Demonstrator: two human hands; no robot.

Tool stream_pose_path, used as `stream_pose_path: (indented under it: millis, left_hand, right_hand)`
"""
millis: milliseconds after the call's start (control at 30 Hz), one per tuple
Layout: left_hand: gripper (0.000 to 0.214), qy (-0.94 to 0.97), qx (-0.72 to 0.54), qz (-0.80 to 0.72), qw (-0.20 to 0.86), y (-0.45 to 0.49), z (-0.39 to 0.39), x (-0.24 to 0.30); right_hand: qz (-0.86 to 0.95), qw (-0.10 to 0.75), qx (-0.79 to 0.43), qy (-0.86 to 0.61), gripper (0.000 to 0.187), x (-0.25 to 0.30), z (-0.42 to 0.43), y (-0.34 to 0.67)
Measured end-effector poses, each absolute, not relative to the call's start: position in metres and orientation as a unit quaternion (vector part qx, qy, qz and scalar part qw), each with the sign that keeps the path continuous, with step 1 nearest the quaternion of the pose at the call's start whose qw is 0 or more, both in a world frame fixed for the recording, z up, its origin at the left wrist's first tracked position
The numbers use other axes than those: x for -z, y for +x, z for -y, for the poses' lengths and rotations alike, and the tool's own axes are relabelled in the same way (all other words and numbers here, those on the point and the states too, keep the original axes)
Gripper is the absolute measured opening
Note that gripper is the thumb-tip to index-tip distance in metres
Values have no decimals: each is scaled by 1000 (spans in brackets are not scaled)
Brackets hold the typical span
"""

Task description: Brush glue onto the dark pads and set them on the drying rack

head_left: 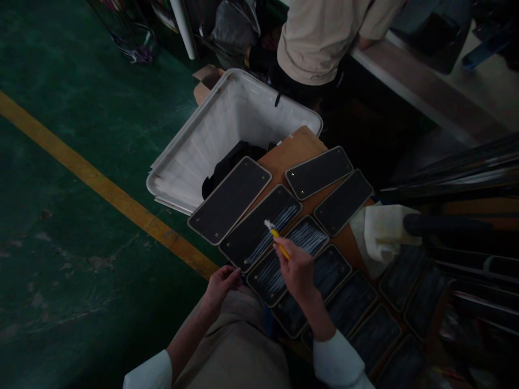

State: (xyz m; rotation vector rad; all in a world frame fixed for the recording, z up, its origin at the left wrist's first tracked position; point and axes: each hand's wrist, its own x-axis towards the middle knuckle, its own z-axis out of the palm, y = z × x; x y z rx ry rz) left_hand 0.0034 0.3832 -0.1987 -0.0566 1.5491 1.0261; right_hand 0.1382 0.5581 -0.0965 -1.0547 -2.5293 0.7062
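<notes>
My right hand point(297, 268) is closed around a small yellow-handled brush point(276, 236) with a white tip, held over dark rectangular panels point(259, 229) with pale rims laid in rows on a wooden board point(298, 148). Pale streaks cover the panels under the brush. My left hand point(222, 282) pinches the near corner of one streaked panel at the board's left edge. Panels farther away point(319, 172) look plain black.
A large white plastic bin point(227, 116) with dark cloth inside stands beyond the board. Another person in a beige shirt point(320, 38) stands at a bench behind it. The green floor has a yellow stripe point(101, 186) on the left. A white container point(381, 232) sits at right.
</notes>
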Motion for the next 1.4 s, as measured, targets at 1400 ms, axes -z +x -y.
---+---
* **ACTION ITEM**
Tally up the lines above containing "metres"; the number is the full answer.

* **EXERCISE RESPONSE**
2